▶ _INPUT MATERIAL_
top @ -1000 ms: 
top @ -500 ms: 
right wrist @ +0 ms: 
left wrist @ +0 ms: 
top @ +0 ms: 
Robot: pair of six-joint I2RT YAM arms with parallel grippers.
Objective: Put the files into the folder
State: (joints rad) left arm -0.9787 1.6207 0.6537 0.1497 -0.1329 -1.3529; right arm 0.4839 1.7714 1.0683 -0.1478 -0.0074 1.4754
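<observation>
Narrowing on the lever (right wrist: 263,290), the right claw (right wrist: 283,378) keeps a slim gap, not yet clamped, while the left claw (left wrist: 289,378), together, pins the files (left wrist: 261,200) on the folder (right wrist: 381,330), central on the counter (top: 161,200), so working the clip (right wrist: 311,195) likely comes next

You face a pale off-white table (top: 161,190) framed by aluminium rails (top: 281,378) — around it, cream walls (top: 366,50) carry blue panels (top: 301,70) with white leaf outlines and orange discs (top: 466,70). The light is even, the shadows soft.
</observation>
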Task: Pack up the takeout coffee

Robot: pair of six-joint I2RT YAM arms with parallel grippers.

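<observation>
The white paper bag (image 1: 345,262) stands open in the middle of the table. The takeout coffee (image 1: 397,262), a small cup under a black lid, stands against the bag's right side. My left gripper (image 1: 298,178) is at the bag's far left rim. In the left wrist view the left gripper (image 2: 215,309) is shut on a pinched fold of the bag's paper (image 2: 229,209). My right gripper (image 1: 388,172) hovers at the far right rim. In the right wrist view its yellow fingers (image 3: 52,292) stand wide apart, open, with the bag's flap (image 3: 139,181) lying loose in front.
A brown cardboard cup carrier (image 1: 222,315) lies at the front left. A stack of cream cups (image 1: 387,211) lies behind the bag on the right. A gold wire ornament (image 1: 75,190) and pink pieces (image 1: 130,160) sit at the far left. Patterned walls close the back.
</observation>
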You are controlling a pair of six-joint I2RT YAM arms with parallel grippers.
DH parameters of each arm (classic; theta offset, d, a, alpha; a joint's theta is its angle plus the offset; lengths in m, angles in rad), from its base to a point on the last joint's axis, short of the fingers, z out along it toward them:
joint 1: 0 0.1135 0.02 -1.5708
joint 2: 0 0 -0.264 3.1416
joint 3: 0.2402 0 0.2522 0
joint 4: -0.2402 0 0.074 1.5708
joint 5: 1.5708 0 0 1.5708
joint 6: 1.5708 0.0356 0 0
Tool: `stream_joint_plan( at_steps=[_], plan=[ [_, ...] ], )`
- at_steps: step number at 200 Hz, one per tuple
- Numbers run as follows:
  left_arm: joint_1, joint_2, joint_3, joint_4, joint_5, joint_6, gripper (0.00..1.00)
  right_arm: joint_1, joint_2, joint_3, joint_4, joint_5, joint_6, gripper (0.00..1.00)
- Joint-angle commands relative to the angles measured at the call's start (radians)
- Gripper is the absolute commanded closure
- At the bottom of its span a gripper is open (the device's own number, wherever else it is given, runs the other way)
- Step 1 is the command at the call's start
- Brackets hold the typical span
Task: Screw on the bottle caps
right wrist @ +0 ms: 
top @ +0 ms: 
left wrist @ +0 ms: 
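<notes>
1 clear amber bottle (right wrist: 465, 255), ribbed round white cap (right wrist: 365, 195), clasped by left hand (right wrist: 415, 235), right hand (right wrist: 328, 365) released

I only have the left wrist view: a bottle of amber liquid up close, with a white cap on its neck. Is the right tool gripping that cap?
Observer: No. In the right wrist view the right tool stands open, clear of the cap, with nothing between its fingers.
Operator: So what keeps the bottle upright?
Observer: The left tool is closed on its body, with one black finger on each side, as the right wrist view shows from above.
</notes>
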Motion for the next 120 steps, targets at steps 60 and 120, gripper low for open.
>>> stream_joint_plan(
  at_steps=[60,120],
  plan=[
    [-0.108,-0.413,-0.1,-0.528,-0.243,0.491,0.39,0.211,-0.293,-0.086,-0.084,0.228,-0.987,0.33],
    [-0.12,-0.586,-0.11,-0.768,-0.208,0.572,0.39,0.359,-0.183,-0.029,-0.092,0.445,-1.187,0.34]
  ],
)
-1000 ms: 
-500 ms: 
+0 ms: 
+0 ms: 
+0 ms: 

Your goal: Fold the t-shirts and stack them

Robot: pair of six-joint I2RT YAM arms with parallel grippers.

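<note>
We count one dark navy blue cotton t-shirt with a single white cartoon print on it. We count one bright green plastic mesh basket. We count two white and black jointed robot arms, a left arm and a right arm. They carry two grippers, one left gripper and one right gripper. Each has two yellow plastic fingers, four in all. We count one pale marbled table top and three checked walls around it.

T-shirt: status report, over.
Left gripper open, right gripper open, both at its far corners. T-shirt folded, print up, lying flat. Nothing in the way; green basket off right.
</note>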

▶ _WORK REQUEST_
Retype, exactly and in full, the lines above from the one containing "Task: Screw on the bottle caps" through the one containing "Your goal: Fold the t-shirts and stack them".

▶ _TASK ANSWER_
Task: Screw on the bottle caps
right wrist @ +0 ms: 
top @ +0 ms: 
left wrist @ +0 ms: 
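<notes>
1 clear amber bottle (right wrist: 465, 255), ribbed round white cap (right wrist: 365, 195), clasped by left hand (right wrist: 415, 235), right hand (right wrist: 328, 365) released

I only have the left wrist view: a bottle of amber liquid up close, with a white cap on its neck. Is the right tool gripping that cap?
Observer: No. In the right wrist view the right tool stands open, clear of the cap, with nothing between its fingers.
Operator: So what keeps the bottle upright?
Observer: The left tool is closed on its body, with one black finger on each side, as the right wrist view shows from above.
</notes>
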Motion for the next 120 steps, targets at steps 60 and 120, gripper low for open.
>>> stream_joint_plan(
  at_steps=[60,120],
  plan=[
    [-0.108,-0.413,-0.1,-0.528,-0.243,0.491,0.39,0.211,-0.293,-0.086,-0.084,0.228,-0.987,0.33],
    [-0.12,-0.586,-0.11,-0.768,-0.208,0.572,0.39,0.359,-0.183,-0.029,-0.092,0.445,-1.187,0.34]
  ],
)
-1000 ms: 
-500 ms: 
+0 ms: 
+0 ms: 
+0 ms: 

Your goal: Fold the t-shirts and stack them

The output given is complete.